Task statement
What you write should be an exact copy of the material, from its first line through the line containing "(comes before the".

Data section

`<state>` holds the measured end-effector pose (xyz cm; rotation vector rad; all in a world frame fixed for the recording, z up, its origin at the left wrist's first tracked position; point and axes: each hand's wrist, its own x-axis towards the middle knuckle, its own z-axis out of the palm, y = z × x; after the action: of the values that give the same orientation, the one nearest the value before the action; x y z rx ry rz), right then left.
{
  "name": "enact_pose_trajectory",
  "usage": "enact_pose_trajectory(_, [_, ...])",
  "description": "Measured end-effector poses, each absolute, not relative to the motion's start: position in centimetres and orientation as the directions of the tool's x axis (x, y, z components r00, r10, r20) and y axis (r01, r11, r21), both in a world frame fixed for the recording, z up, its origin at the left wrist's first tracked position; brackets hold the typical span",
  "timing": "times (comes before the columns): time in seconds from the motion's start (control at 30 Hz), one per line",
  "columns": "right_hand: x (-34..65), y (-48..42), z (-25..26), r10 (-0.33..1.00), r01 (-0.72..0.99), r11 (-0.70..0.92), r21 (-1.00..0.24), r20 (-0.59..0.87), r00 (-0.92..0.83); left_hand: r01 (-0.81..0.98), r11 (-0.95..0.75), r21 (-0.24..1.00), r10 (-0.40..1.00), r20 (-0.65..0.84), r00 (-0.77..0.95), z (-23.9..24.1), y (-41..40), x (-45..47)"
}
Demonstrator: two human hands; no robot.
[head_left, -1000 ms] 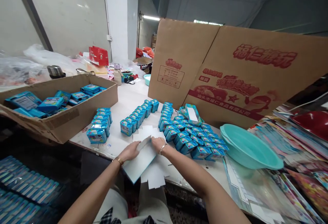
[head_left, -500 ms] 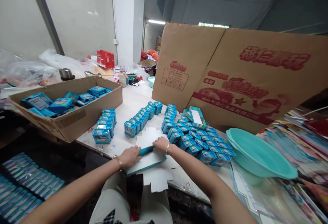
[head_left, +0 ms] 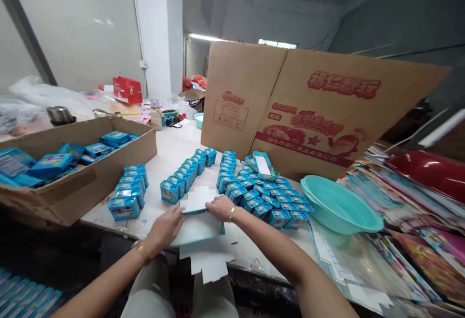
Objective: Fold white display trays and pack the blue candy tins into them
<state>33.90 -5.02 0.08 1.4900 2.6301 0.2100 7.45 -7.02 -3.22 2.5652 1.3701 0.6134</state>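
One carton (head_left: 194, 230) turned, two hands (head_left: 220, 207) gripping it

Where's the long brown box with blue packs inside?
In the head view, the long brown box is at the left, beside the short row of blue tubs on the white table.

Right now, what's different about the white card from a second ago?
The white card was slanted, with one corner pointing toward the person. It has swung round and now lies squarer to the table edge. The left hand and right hand both still hold it at its far side; neither let go. The blue packs, big carton and turquoise basin stayed put.
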Motion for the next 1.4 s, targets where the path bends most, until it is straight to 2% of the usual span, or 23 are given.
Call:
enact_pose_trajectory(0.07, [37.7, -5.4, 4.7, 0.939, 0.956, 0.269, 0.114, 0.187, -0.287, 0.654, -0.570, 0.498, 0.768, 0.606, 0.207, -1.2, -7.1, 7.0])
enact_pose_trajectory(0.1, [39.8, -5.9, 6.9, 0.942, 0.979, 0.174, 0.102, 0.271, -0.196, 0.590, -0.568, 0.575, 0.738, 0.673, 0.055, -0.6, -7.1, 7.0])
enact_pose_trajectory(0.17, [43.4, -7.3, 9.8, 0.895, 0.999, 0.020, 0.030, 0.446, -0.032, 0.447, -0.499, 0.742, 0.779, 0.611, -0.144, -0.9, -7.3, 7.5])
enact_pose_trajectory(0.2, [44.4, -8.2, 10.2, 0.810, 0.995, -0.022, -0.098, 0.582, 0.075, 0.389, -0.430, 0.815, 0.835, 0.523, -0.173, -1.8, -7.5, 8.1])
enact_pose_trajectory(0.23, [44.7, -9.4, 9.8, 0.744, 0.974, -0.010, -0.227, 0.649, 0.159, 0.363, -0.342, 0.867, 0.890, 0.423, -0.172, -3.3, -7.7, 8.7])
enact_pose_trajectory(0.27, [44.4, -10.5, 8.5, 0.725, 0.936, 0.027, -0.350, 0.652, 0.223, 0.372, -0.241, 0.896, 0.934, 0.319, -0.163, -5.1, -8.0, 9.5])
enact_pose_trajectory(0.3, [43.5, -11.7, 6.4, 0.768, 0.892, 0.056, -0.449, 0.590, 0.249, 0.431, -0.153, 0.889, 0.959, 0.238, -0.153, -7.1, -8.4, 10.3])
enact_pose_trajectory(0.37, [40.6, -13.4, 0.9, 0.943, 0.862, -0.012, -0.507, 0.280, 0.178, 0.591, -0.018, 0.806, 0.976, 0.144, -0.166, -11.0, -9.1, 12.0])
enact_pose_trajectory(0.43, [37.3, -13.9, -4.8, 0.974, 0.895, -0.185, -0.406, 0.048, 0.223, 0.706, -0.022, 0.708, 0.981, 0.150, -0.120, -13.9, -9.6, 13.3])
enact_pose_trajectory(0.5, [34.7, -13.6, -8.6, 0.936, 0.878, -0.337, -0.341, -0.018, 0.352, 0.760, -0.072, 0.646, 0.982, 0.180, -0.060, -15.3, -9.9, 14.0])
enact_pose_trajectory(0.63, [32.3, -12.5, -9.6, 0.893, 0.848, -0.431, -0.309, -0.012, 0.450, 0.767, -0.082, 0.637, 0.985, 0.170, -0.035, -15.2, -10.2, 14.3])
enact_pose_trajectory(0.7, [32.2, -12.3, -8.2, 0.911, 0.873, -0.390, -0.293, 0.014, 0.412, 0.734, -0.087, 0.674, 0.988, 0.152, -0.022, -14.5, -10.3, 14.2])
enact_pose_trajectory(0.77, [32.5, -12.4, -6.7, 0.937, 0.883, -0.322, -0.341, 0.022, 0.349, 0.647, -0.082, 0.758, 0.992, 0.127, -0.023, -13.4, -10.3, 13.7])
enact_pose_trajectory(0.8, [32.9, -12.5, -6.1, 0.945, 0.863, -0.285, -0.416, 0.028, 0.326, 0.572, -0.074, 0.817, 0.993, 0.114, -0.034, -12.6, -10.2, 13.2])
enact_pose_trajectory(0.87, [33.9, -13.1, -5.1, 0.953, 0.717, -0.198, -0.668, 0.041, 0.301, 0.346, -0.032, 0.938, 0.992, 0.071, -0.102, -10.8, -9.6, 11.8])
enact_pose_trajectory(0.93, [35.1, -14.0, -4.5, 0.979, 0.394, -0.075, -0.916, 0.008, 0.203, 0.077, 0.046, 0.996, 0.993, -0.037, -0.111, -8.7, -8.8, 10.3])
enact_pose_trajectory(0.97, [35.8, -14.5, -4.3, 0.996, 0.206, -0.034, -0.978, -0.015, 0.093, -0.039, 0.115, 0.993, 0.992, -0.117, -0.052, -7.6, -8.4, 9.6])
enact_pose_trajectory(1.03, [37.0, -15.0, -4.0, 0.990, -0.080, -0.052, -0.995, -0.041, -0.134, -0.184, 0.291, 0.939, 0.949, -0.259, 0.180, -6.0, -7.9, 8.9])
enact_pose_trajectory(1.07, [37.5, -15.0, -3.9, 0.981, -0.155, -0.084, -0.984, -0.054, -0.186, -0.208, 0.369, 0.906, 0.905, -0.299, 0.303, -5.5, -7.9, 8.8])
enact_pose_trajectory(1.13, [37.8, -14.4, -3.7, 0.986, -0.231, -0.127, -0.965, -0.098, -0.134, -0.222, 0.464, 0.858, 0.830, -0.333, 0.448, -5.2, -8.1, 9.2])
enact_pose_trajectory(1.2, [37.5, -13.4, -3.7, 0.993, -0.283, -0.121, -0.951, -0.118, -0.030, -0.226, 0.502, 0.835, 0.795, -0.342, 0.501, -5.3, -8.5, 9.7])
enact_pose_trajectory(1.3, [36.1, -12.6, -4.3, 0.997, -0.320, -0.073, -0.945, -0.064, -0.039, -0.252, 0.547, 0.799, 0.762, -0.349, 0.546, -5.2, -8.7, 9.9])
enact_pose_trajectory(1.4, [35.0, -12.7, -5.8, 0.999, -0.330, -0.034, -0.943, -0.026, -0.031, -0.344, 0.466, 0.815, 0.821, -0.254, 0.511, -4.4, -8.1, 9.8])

Exercise output
`<state>` holds the measured end-effector pose (xyz cm; rotation vector rad; all in a world frame fixed for the recording, z up, its origin at the left wrist's first tracked position; point and axes: each hand's wrist, its own x-axis towards the middle knuckle, its own z-axis out of the palm, y = z × x; after the action: of the values that give the same orientation, the one nearest the value before the action; x y z rx ry rz), right then left.
{
  "name": "enact_pose_trajectory",
  "usage": "enact_pose_trajectory(_, [_, ...])",
  "description": "Measured end-effector poses, each absolute, not relative to the motion's start: position in centimetres and orientation as the directions of the tool's x axis (x, y, z components r00, r10, r20) and y axis (r01, r11, r21), both in a world frame fixed for the recording, z up, its origin at the left wrist's first tracked position; brackets hold the typical span",
  "timing": "times (comes before the columns): time in seconds from the motion's start (control at 30 Hz), one per line",

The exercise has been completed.